She tried this pretending we were still together thing for the kids right away when she moved out. I was still very angry, so I put up boundaries.

Anger shouldn't really be a reason for boundaries.  

Well, to not rehash Leaving stuff, I did that so we could live together with little conflict. I didn't want to trigger her by saying what I really wanted to say, so I kept it all business. It was successful in that regard, but that's the past... .

Excerpt
What are your boundaries in this?

What was the boundary that your daughter was enforcing? That she could do it herself? Is that pretty normal for a two year old --- BPD mom or not?

Our D stands up to her (to everybody, really, we noticed the difference in her assertiveness when she was 1), whereas S4 doesn't. My D has never put me on a time out (other than as a joke when we are laughing about something), and I tell her no often. I think our daughter will handle her better later. S, maybe not so much. He's a people pleaser like me, though he lacks the emotional control I had at that age. I grew up with a BPD mom (I found out just a month ago when my mom told me that her T suggested 20 years ago that my mom might be BPD, but didn't give her an official dX). Based upon this... .

Excerpt
I know you worry a lot about how their mama will affect them.

... .I may be bringing my own triggers into this, knowing a bit how things will change as he gets older with a woman who has issues with me. Their mom told my T before she quit going, "I don't trust men."  Idea

Excerpt
Is that why you stay so involved with her and her parenting?

I'm trying to not be involved. I never call her or text her when she has the kids. I didn't even check in with them when she took the kids for a week out of state on vacation.
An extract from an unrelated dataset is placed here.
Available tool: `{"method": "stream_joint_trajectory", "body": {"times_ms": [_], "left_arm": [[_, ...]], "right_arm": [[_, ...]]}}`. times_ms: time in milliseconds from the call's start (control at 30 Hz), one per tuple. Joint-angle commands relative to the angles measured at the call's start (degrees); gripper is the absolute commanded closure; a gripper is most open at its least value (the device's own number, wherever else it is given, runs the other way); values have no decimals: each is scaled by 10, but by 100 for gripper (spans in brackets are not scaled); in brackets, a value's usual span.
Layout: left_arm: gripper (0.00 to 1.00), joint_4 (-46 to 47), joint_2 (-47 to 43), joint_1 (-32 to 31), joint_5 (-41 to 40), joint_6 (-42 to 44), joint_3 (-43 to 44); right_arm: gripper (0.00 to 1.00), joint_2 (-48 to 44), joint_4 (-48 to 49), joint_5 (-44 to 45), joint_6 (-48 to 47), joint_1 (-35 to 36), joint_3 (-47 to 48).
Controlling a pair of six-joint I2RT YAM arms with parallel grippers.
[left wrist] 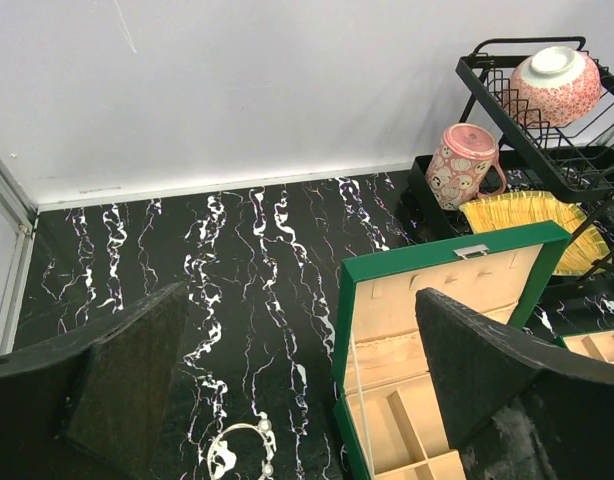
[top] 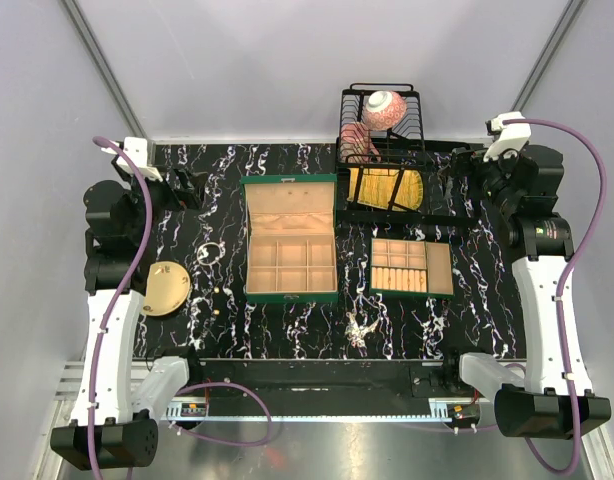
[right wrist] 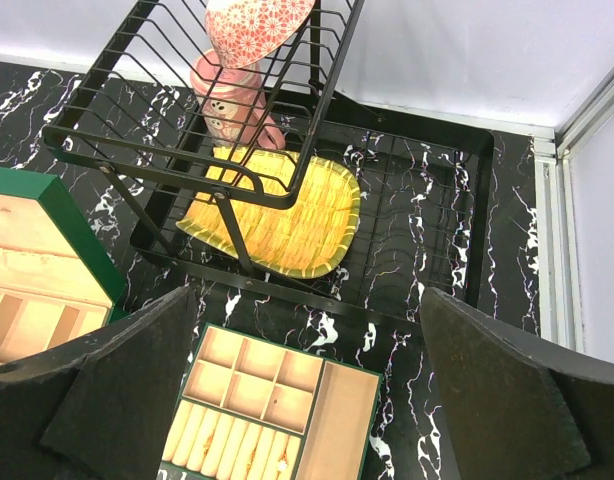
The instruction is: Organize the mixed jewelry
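Observation:
The mixed jewelry lies loose on the black marbled table: a thin hoop [top: 205, 255] left of the big green box [top: 290, 238], a silvery chain tangle [top: 360, 326] near the front edge, and tiny pieces [top: 218, 291] by the gold plate. In the left wrist view the hoop [left wrist: 242, 448] carries small pearls and lies just below my open left gripper [left wrist: 297, 390]; the box [left wrist: 437, 330] stands open to its right. My left gripper [top: 182, 188] hovers at the back left. My right gripper [top: 457, 170] is open at the back right, above the small compartment tray [right wrist: 277, 410]. Neither holds anything.
A round gold plate [top: 167, 288] sits at the left. A black dish rack [top: 382, 150] at the back holds a pink bowl [top: 384, 108], a pink mug [left wrist: 465, 165] and a yellow woven plate [right wrist: 277, 215]. The small green tray [top: 412, 267] lies right of the big box.

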Motion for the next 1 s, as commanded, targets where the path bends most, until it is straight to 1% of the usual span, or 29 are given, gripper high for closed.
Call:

Their mom checked in with me, and called me one day when she thought D2 was listless and a bit down because she missed me. She shows up at church almost every Sunday she has them, where I never asked her to. She asks me to go do stuff with them; whereas, I only asked her once (the week of the spanking incident when she called me to talk about it). I'm still feeling this out.

Had a session with the T today to talk about some of this. His opinion is that if I feel ok, then it's fine to spend time now and then as long as the kids don't see conflict between us, or one of us is putting down the other parent in front of the kids. I may need to be a bit more direct (age appropriately) to S4 to let him know that we are divorced and she has her place and I have mine.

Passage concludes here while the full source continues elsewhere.